New Delhi – The Delhi High Court has underscored the “harassment and mental trauma” often faced by patients and their families during hospital discharge and final billing processes. In an order passed on Thursday, the court called for the establishment of a regulatory system to streamline the discharge procedure and minimize patient distress.
The order came while the court was hearing a case in which a lawyer accused Max Hospital in Saket of cheating, wrongful confinement, and breach of trust related to his discharge process. While the court cleared the hospital of criminal wrongdoing, it acknowledged the common distress caused by the delayed or complex discharge process, often involving insurance approvals.
Court’s Observations on Harassment and Insurance Delays
Justice Neena Bansal Krishna, in her ruling, highlighted the frequent trauma patients face due to prolonged discharges, especially due to pending insurance payments. She noted that delays in insurance approvals often compound the distress already caused by illness.
Justice Krishna said, “Such incidents of alleged harassment in settling final bills are not untold stories but are frequently suffered by patients.” She added that while the lawyer’s complaint was understandable, it did not rise to the level of criminal offences. She pointed out that although this could be grounds for seeking compensation for mental harassment, it did not constitute criminal prosecution.
Case Details: A Lawyer’s Allegations Against Max Hospital
The case involved a lawyer who underwent surgery at Max Hospital for cysticercosis in his right hand. He had a cashless insurance plan from Max Bupa with Max Hospital listed as a network provider. However, due to limited pre-authorization for the procedure, the hospital required the patient to pay the balance amount at the time of admission.
The patient later accused the hospital of fraud and wrongful detention, claiming that he was not informed adequately and was unfairly forced to make the payment. However, the court found that the hospital had no dishonest intent, and the patient had been informed about the payment requirement in advance.

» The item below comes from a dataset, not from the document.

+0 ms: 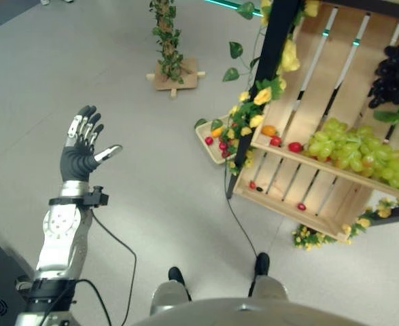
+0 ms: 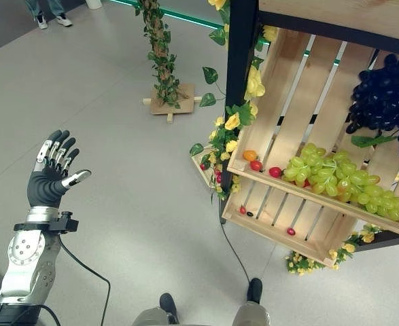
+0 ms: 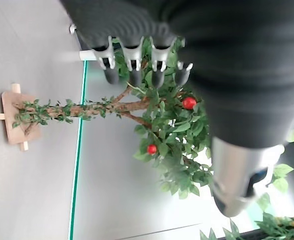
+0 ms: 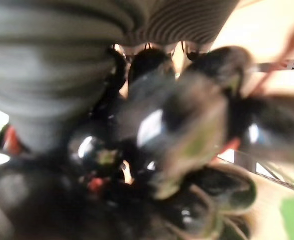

The court also noted that while the patient’s insurance covered a standard room, he had opted for a deluxe room, resulting in an additional charge of ₹57,332, which was deducted from his deposit.
Need for a Comprehensive Framework
Despite clearing the hospital of criminal charges, the court expressed serious concerns about the need for a proper regulatory system to govern the hospital discharge process. The court emphasized that no comprehensive framework has been implemented despite recommendations from various courts and the National Human Rights Commission (NHRC), such as the Charter of Patients’ Rights.
The court urged the Centre, Delhi government, Insurance Regulatory and Development Authority (IRDA), and medical councils to collaborate and create a clear set of rules to address such issues in the future, ensuring that patients do not face undue financial or emotional distress during the discharge process.
Conclusion
This case has brought to the forefront the difficulties faced by patients in finalizing bills and discharges from hospitals, especially when insurance coverage is limited or there are disputes over additional charges. The court’s call for a regulatory framework marks an important step towards ensuring better transparency, efficiency, and patient care in hospitals.